How a Romance Got Me to See the Pyramids of Egypt
This time last month I found myself en route to an ancient civilization. A boy compelled me to visit Egypt. I had met him at the end of last summer just before embarking to France and though we stayed in touch, we hadn’t seen each other in four months. Of course today tourists are advised to postpone trips to the country, but several weeks ago I couldn’t imagine a more exotic, fascinating place to stage a reunion. I figured: if the spark isn’t still there, at least I will have seen the pyramids!
I had very few expectations before the trip. I had been warned that I would need to dress more conservatively, covering my shoulders and legs. I was a little nervous that my blonde hair and winter white-washed pallor would attract negative attention, but otherwise I was filled with excitement. After obtaining a visa at the airport I met my friend. We took the last two seats on a rickety bus headed to Cairo, men and children standing in the aisles so that women and elders could sit. I felt a tap on my shoulder. I turned to the pretty woman behind me and in a lilting accent, she asked, “Do you know where you will go?” My friend responded politely that he knew the area as I grinned wide. If all strangers proved equally gracious and helpful, I felt confident I was embarking on a pleasant voyage.
The first lesson I learned is, if you plan on traveling in Egypt, research travel tips first. After an overnight bus ride-destination Nuweiba-my friend and I were dropped off by the uninformative bus driver at 6 am in an uninhabited stretch of town. We had to ask for directions to the resort Soft Beach Camp at a Hilton Hotel and after walking for 45 minutes, accepted a ride. Though it is common for any Egyptian with a car to offer cab services, if I had not been with a male companion I would never have ridden in an unmarked vehicle.
After a violent sand storm at the beach, we bussed down the coast. Dahab, a colorful, tourist strip along the Gulf of Aqab, was chock-full of tourist trinket shops, whitewashed hostels, and a slew of restaurants. An employee was stationed outside of each eatery, voicing a steady flow of advertisements: free dessert, hookah, special deals, very nice cushions! My friend and I spent two days lazily wandering the boardwalk and enjoying the liberty with which we could drink a beer at sunset (in major Egyptian cities alcohol is sparse and meant to be enjoyed privately, in accordance with Islamic tradition). The next night we caught a nine hour bus to Cairo and hopped a train to Alexandria.
The relaxed coastal town was my favorite destination.

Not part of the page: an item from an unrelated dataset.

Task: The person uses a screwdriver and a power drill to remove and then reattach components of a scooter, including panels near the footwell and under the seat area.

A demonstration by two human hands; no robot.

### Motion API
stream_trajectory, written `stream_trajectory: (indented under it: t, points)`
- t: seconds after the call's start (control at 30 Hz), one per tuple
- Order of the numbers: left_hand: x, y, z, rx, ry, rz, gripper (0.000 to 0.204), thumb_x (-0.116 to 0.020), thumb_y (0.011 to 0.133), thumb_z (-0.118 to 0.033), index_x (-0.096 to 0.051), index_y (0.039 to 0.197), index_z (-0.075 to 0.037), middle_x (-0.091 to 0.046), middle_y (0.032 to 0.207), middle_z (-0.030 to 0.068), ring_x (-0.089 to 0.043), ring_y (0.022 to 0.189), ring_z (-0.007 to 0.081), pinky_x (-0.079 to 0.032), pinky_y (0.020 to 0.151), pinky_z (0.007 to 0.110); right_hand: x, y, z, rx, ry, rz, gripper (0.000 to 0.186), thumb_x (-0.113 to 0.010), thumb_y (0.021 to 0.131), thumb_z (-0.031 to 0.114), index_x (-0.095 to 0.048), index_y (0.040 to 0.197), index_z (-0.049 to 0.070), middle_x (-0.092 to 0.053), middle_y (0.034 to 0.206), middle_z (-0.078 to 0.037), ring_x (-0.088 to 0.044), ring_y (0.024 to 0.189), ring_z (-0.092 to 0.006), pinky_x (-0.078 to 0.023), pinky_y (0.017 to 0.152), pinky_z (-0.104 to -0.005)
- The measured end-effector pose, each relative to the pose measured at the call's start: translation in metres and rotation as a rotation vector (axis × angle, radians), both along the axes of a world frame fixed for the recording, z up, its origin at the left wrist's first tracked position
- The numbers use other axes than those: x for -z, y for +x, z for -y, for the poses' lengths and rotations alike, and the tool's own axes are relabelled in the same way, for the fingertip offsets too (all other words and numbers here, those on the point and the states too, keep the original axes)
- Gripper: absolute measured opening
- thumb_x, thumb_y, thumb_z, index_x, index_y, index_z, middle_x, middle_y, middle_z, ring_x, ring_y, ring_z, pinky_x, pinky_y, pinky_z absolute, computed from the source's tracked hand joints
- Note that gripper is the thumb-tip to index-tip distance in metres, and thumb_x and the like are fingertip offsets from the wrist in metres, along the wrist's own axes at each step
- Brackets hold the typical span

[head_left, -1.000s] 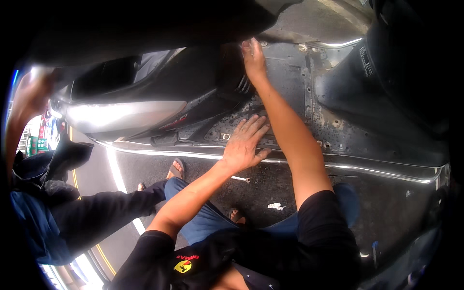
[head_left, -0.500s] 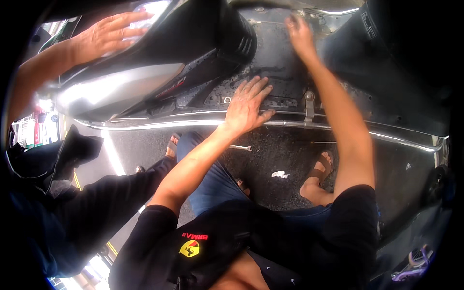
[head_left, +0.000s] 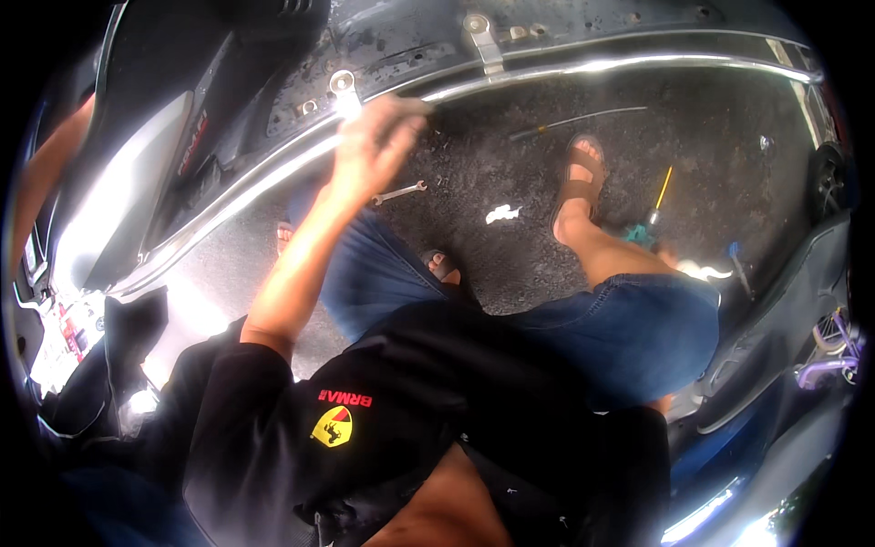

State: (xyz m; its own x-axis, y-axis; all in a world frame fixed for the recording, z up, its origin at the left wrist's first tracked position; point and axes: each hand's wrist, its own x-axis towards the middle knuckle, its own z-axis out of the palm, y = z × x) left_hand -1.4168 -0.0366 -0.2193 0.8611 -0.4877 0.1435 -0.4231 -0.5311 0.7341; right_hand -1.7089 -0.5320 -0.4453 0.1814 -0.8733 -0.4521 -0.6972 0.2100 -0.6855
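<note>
My left hand is over the chrome side rail of a scooter, blurred, its thumb apart from the fingers and nothing visible in it. Behind the rail lies the scooter's dark, scuffed floorboard, with bare metal brackets along its edge. My right hand shows only as a blurred patch beyond my right knee, its fingers hidden. Close to it on the ground is a screwdriver with a teal handle and yellow shaft. A white crumpled strip lies right beside that hand.
An open-ended wrench, white scrap, long thin rod with a dark handle and small blue-handled tool lie on the dark ground. Another person's arm is at the far left. Dark vehicle panelling stands at right.
My view has swung down and right. My right hand has left the floorboard for the ground beyond my right knee. My left hand has lifted from the floorboard toward the rail.
</note>
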Motion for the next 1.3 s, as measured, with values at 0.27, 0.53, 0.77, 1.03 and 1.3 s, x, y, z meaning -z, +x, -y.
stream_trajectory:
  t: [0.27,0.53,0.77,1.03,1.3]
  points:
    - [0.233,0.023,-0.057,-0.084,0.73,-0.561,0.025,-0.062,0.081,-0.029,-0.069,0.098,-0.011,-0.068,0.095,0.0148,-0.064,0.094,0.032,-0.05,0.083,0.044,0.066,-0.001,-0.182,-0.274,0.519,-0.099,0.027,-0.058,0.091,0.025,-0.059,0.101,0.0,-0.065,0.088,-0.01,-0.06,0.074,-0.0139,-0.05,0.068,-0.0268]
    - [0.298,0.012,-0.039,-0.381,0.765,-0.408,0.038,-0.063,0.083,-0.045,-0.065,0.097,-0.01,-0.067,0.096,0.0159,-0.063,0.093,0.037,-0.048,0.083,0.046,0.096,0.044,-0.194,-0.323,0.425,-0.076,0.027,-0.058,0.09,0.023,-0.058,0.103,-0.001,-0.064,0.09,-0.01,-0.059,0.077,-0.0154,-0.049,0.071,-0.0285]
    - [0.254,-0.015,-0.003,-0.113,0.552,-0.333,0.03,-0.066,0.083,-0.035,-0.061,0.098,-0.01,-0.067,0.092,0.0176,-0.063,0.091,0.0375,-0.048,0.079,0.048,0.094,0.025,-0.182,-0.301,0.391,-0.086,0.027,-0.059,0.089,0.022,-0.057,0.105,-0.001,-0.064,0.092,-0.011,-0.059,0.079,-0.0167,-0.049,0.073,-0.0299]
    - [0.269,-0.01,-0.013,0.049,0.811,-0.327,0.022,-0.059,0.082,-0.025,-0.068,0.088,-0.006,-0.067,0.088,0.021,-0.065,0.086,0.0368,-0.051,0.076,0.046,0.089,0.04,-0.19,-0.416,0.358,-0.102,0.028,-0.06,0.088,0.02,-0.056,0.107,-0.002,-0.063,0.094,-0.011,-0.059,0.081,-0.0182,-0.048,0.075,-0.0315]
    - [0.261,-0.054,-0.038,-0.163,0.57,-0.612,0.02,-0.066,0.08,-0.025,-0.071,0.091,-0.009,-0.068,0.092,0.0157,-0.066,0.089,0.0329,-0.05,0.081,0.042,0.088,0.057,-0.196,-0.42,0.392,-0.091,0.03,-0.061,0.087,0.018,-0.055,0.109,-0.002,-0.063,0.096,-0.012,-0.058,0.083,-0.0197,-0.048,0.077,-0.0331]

There we ate authentic Egyptian dishes like foul mudammas, a hummus-like paste stuffed with cucumbers, tomatoes and onions in pita and kosheri, a vegetarian mélange of pasta grains and vegetables that is topped with tomato sauce. We sipped fresh juice drinks while wandering the corniche, a broad street bordering the coastline where cars, be forewarned, zip past at breakneck speeds. Colorful dinghies bobbed in the Eastern Port as fishermen hauled the day’s catch. I felt like a real native hailing makeshift buses-vans turned public transportation, with extra seats installed that fold down quickly to allow passengers to pass in and out with ease-with hand signals akin to those of Major League umpires.

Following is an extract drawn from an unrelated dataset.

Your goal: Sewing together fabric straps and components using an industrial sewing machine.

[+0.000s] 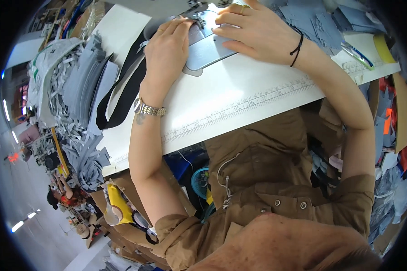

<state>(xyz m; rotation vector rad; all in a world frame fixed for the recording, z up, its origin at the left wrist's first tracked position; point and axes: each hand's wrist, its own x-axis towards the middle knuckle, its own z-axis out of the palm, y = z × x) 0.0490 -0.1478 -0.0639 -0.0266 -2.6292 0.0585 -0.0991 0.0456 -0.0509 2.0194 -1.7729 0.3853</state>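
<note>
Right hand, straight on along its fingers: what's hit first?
Likely the metal presser-foot assembly, just left of the right hand's fingertips; one view leaves depth unclear.

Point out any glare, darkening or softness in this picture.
Head view: pale glare on the white table and a sheen on the metal plate; head view: ceiling lights at left blown out to white; head view: black corners around the fisheye image, distant room at left rather soft.

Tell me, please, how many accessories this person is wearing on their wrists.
2: a metal wristwatch at the wrist of the left hand, and a black bracelet at the wrist of the right hand. No others show.
</note>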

During my last night in Egypt we stayed at the quaint Dahab Hostel in Cairo. Good nighttime activities include dinner on cruise ships docked along the Nile followed by a horse-ride into the parameters of the pyramids for a lightshow. In the daytime, visit the Mohamed Ali Citadel, 9 centuries old. The entrance fee costs 50 Egyptian pounds and includes access to the Mosque, the military museum and a sweeping view of the city. When we visited it was swarming with students. They approached us, all reciting variations of the same three lines: ‘Where do you come from;’ ‘Please introduce yourself;’ and ‘Welcome to Egypt!’ Though overwhelmed after taking hundreds of pictures with the excited kids, this was by far the most rewarding experience of the trip.
Overall my Egyptian vacation was enhanced by having a personal tour guide and companion who spoke Arabic. Avoid raw vegetables, always carry your own water and for additional comfort bring eye drops and hand sanitizer. Ladies dress respectfully to avoid unwanted attention. I had been forewarned that Egyptian men are rather predatory. Traveling with a male companion likely deterred such advances; otherwise the most aggressive sexual attention I received was from a 5 year old boy walking past with an ice cream cone in his hand. “Mushka,” he cried delightedly, meaning, “Hot girl!”